Not long after her father returned from war, Ms Moseley and her five siblings were walking to school one day when they were hauled into a vehicle.
She was shipped off, against her will, to the Cootamundra Domestic Training Home for Aboriginal Girls to be trained as a servant and assimilated into white society.
Australia is a compassionate nation and yet, in many corners, there is a wilful ignorance about how widespread and profoundly unjust these actions were.
The Stolen Generation remains an open wound.
And the nation’s inability to reconcile its historical divide between black and white remains a scar on our collective soul.
Kevin Rudd’s 2008 apology was not a watershed moment.
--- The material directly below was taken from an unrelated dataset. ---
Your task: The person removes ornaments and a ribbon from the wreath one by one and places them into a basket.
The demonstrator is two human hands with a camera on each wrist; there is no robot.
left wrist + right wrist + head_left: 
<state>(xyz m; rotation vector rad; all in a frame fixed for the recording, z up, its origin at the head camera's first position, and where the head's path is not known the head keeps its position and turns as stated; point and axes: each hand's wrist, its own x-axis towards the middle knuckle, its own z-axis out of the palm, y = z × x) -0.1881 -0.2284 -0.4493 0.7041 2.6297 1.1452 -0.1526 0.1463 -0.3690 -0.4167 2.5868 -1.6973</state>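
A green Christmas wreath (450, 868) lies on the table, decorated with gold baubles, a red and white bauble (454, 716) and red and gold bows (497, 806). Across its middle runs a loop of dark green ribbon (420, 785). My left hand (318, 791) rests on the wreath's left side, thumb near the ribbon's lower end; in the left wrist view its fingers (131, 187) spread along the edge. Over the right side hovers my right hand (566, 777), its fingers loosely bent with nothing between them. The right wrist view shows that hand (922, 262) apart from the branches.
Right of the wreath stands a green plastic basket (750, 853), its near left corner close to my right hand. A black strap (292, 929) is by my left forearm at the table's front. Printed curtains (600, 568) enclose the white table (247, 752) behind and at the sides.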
It was merely a circuit breaker.
True reconciliation will only be realised when both white and black Australia truly believe in it.
Closing the gap on health, poverty and education would be a colossal leap towards reconciliation, but equality is about so much more than that.
Equality is about acceptance.
It’s about looking beyond the pigment of a person’s skin and seeing Indigenous Australians as one of us, as an integral part of our national character and our community.
And that’s not being felt by most people in the Riverina.
Too many of us conflate the debate around reconciliation with peripheral issues like juvenile crime and welfare dependence.
And too many Indigenous leaders remain mired in black politics, rather than acting as true role models and injecting confidence into their community.
Reconciliation is not just a symbol.
It’s an ongoing process, a relationship, a commitment from white Australia to shrug off the cloak of racism and work slowly towards equality.
It’s about fairness and decency; such important parts of the Australian character.
And it must be driven by all of us.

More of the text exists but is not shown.